Location
- 1727 Malphrus Road Ridgeland, South Carolina 29936 United States
- Coordinates: 32°30′40″N 81°00′02″W﻿ / ﻿32.511°N 81.0006°W

Information
- Established: 1970 (56 years ago)
- Head of school: Scott Gibson
- Grades: PK–12
- Enrollment: 311 (02016)
- Mascot: Rebels
- Yearbook: Rebel Yell
- Website: www.thomasheyward.org

= Thomas Heyward Academy =

Thomas Heyward Academy is a private school located in Ridgeland, South Carolina. The school, founded as a segregation academy in 1970, was named after Thomas Heyward Jr., a signer of the Declaration of Independence and Articles of Confederation who was a native of Ridgeland. The schools nickname is The Rebels.

It offers pre-Kindergarten to 12th grade. The school is a member of the South Carolina Independent School Association (SCISA), which was founded in 1965 to provide resources for segregation academies.

==History==

In 1970, the U.S. Supreme Court, in the case of Alexander v. Holmes County Board of Education ordered that public schools in the United States must be open to children of all races.
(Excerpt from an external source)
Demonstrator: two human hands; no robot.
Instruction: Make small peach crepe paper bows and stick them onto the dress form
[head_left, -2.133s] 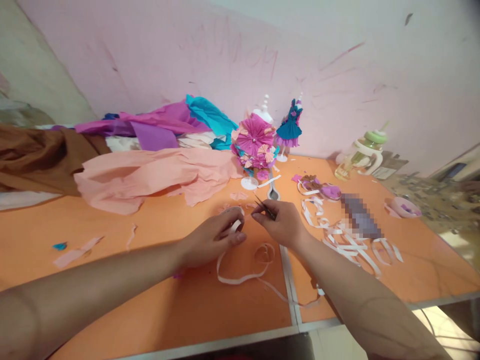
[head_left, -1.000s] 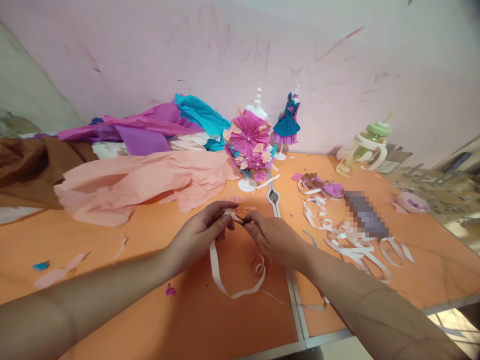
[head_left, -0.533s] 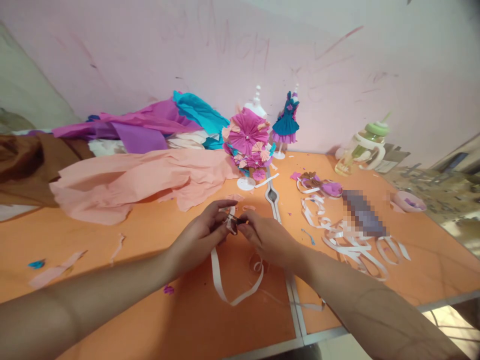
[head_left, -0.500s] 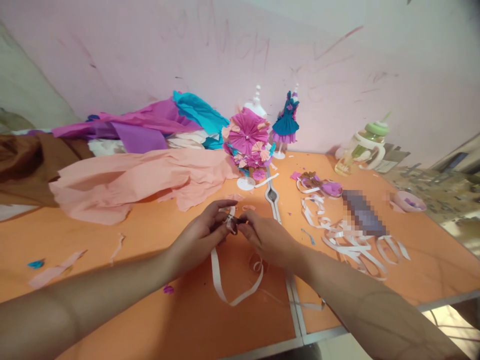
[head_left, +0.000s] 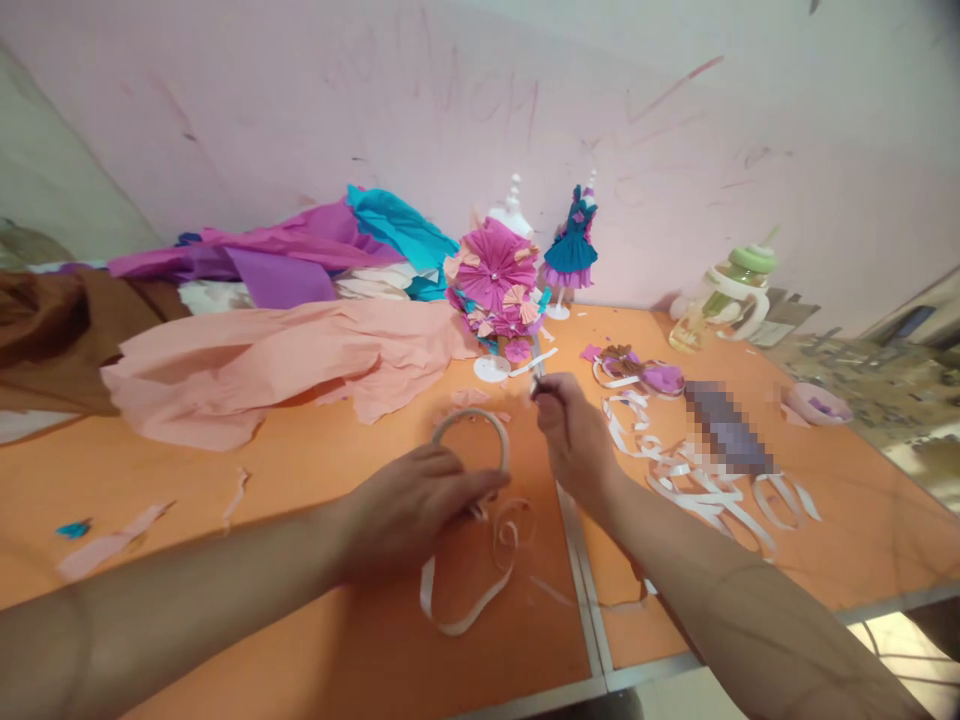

A group affiliated with the White Citizens Council founded a segregation academy in order to preserve segregation for white children. The school was named after Thomas Heyward Jr., an 18th century Ridgeland native who was a signer of the Declaration of Independence and the Articles of Confederation and a major slaveholder. The school teams play using the nickname The Rebels and the school yearbook is the Rebel Yell, which was a battle cry used by Confederate soldiers during the American Civil War.

==Policies==
The school has a non-discrimination policy in the areas of race, color, national, and ethnic origin. Any student who becomes pregnant or fathers a child is immediately expelled. Corporal punishment is allowed.

==Demographics==
In the 2015–2016 school year, 5 of 295 students in grades 1-12 were black. In 2018, there were 9 black students, or less than 3% out of a total enrollment of 306. For comparison, Beaufort County, South Carolina had a population that was 25% black and Jasper County, South Carolina had a population that was 43% black.

==Notable people==

Paul Murdaugh, 'Rebel' varsity athlete and member of the class of 2017.